[Items from a dataset]
....
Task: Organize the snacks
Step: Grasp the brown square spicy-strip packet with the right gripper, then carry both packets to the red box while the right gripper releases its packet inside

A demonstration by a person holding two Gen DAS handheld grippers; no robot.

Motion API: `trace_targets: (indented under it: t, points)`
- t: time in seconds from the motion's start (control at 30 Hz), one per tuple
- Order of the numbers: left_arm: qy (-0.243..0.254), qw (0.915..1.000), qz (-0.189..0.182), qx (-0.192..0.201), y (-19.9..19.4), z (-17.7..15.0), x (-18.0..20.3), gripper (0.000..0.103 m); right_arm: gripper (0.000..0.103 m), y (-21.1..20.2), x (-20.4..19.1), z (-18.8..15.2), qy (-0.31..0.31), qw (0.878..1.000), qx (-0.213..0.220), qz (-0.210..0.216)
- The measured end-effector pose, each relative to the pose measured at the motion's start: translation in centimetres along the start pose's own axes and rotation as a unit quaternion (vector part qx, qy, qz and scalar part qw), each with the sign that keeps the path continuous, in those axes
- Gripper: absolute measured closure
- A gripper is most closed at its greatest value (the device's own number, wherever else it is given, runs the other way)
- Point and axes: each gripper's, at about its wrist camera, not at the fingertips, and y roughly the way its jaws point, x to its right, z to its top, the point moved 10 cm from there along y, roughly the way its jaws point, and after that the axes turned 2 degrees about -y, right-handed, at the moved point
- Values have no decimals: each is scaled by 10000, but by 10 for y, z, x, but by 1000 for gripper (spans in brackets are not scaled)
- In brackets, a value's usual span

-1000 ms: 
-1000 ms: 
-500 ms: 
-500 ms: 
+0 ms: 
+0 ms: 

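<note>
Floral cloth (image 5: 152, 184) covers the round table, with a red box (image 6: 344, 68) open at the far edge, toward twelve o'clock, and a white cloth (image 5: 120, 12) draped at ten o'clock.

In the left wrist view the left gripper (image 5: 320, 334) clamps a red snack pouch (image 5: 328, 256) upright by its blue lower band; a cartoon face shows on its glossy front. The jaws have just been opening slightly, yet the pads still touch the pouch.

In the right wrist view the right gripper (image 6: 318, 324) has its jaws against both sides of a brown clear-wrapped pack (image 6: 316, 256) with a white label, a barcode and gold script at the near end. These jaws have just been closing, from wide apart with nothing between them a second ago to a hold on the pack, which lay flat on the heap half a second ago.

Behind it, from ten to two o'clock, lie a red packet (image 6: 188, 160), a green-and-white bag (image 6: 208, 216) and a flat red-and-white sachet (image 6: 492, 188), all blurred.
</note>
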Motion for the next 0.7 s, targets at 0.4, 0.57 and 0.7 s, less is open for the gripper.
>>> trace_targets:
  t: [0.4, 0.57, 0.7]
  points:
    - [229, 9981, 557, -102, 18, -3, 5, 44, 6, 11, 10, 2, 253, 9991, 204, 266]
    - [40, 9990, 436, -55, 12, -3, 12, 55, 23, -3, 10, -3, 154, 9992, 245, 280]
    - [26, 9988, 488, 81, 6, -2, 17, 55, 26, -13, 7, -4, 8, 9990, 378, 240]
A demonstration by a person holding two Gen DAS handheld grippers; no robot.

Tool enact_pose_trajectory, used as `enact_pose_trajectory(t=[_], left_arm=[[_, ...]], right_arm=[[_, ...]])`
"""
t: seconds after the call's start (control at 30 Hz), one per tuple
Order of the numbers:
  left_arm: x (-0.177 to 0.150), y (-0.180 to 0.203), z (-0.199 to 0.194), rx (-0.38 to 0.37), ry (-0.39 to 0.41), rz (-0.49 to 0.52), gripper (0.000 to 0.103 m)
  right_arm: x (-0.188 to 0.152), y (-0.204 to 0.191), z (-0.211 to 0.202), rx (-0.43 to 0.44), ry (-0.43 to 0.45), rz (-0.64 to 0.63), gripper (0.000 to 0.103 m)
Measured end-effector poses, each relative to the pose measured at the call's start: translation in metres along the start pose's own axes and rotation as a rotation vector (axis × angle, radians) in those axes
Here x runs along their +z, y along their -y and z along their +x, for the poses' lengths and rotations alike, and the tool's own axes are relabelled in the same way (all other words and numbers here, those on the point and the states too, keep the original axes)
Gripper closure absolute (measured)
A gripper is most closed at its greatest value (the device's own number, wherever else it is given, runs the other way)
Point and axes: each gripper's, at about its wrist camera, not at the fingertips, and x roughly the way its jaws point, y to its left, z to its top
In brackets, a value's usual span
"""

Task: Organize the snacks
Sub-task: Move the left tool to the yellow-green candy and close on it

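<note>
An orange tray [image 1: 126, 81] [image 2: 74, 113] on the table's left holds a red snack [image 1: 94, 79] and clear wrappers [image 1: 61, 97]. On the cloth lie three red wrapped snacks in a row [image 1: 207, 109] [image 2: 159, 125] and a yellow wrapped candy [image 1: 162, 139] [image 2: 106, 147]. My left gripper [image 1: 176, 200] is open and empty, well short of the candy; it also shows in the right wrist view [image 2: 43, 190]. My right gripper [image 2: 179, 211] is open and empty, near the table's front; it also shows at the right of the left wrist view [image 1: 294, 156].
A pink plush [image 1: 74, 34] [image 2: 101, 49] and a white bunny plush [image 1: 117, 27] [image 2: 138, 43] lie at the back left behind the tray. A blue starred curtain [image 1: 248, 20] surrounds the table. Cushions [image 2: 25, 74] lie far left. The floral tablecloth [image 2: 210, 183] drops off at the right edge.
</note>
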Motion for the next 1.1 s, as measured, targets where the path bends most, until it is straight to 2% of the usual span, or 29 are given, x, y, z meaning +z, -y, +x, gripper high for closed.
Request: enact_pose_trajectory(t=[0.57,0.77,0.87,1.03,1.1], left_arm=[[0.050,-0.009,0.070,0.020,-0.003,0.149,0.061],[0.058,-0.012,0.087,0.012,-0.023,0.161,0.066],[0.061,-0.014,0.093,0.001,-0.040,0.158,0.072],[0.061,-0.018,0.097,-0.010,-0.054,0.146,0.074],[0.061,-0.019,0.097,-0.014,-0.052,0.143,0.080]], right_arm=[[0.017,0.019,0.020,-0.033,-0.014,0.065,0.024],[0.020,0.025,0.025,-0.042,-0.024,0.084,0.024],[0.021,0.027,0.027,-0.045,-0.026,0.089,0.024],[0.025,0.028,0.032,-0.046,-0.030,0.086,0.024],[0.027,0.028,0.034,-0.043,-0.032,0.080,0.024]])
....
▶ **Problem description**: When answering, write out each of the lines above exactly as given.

▶ **Result**:
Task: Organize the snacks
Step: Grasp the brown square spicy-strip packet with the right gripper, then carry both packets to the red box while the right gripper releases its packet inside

A demonstration by a person holding two Gen DAS handheld grippers; no robot.

Motion API: `trace_targets: (indented under it: t, points)`
- t: time in seconds from the motion's start (control at 30 Hz), one per tuple
- Order of the numbers: left_arm: qy (-0.243..0.254), qw (0.915..1.000), qz (-0.189..0.182), qx (-0.192..0.201), y (-19.9..19.4), z (-17.7..15.0), x (-18.0..20.3), gripper (0.000..0.103 m); right_arm: gripper (0.000..0.103 m), y (-21.1..20.2), x (-20.4..19.1), z (-18.8..15.2), qy (-0.31..0.31), qw (0.878..1.000), qx (-0.213..0.220), qz (-0.210..0.216)
- The measured end-effector pose, each relative to the pose measured at the motion's start: translation in centimetres along the start pose's own axes and rotation as a unit quaternion (vector part qx, qy, qz and scalar part qw), each with the sign that keeps the path continuous, in those axes
- Gripper: absolute measured closure
- A gripper is most closed at its greatest value (the device's own number, wherever else it is given, runs the other way)
- Point and axes: each gripper's, at about its wrist camera, not at the fingertips, and y roughly the way its jaws point, x to its right, z to its top, the point moved 10 cm from there along y, roughly the way its jaws point, and after that the axes turned 2 degrees about -y, right-handed, at the moved point
- Values have no decimals: each is scaled by 10000, but by 10 for y, z, x, but by 1000 for gripper (spans in brackets are not scaled)
- In brackets, a value's usual span

-1000 ms: 
-1000 ms: 
-500 ms: 
-500 ms: 
+0 ms: 
+0 ms: 

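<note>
Floral cloth (image 5: 152, 184) covers the round table, with a red box (image 6: 344, 68) open at the far edge, toward twelve o'clock, and a white cloth (image 5: 120, 12) draped at ten o'clock.

In the left wrist view the left gripper (image 5: 320, 334) clamps a red snack pouch (image 5: 328, 256) upright by its blue lower band; a cartoon face shows on its glossy front. The jaws have just been opening slightly, yet the pads still touch the pouch.

In the right wrist view the right gripper (image 6: 318, 324) has its jaws against both sides of a brown clear-wrapped pack (image 6: 316, 256) with a white label, a barcode and gold script at the near end. These jaws have just been closing, from wide apart with nothing between them a second ago to a hold on the pack, which lay flat on the heap half a second ago.

Behind it, from ten to two o'clock, lie a red packet (image 6: 188, 160), a green-and-white bag (image 6: 208, 216) and a flat red-and-white sachet (image 6: 492, 188), all blurred.
</note>
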Motion for the next 0.7 s, targets at 0.4, 0.57 and 0.7 s, less is open for the gripper.
>>> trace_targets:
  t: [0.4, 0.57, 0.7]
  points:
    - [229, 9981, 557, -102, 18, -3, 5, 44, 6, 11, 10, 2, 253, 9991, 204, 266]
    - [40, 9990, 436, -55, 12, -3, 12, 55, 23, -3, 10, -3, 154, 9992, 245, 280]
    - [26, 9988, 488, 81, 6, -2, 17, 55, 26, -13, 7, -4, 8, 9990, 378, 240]
A demonstration by a person holding two Gen DAS handheld grippers; no robot.

Tool enact_pose_trajectory, used as `enact_pose_trajectory(t=[_], left_arm=[[_, ...]], right_arm=[[_, ...]])`
"""
t: seconds after the call's start (control at 30 Hz), one per tuple
Order of the numbers:
  left_arm: x (-0.177 to 0.150), y (-0.180 to 0.203), z (-0.199 to 0.194), rx (-0.38 to 0.37), ry (-0.39 to 0.41), rz (-0.49 to 0.52), gripper (0.000 to 0.103 m)
  right_arm: x (-0.188 to 0.152), y (-0.204 to 0.191), z (-0.211 to 0.202), rx (-0.43 to 0.44), ry (-0.43 to 0.45), rz (-0.64 to 0.63), gripper (0.000 to 0.103 m)
Measured end-effector poses, each relative to the pose measured at the call's start: translation in metres along the start pose's own axes and rotation as a rotation vector (axis × angle, radians) in those axes
Here x runs along their +z, y along their -y and z along their +x, for the poses' lengths and rotations alike, and the tool's own axes are relabelled in the same way (all other words and numbers here, those on the point and the states too, keep the original axes)
Gripper closure absolute (measured)
A gripper is most closed at its greatest value (the device's own number, wherever else it is given, runs the other way)
Point and axes: each gripper's, at about its wrist camera, not at the fingertips, and x roughly the way its jaws point, y to its left, z to its top
In brackets, a value's usual span
"""

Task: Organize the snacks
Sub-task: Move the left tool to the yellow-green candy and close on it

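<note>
An orange tray [image 1: 126, 81] [image 2: 74, 113] on the table's left holds a red snack [image 1: 94, 79] and clear wrappers [image 1: 61, 97]. On the cloth lie three red wrapped snacks in a row [image 1: 207, 109] [image 2: 159, 125] and a yellow wrapped candy [image 1: 162, 139] [image 2: 106, 147]. My left gripper [image 1: 176, 200] is open and empty, well short of the candy; it also shows in the right wrist view [image 2: 43, 190]. My right gripper [image 2: 179, 211] is open and empty, near the table's front; it also shows at the right of the left wrist view [image 1: 294, 156].
A pink plush [image 1: 74, 34] [image 2: 101, 49] and a white bunny plush [image 1: 117, 27] [image 2: 138, 43] lie at the back left behind the tray. A blue starred curtain [image 1: 248, 20] surrounds the table. Cushions [image 2: 25, 74] lie far left. The floral tablecloth [image 2: 210, 183] drops off at the right edge.
</note>
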Motion for the next 1.1 s, as measured, targets where the path bends most, until it is straight to 2% of the usual span, or 29 are given, x, y, z meaning +z, -y, +x, gripper high for closed.
Request: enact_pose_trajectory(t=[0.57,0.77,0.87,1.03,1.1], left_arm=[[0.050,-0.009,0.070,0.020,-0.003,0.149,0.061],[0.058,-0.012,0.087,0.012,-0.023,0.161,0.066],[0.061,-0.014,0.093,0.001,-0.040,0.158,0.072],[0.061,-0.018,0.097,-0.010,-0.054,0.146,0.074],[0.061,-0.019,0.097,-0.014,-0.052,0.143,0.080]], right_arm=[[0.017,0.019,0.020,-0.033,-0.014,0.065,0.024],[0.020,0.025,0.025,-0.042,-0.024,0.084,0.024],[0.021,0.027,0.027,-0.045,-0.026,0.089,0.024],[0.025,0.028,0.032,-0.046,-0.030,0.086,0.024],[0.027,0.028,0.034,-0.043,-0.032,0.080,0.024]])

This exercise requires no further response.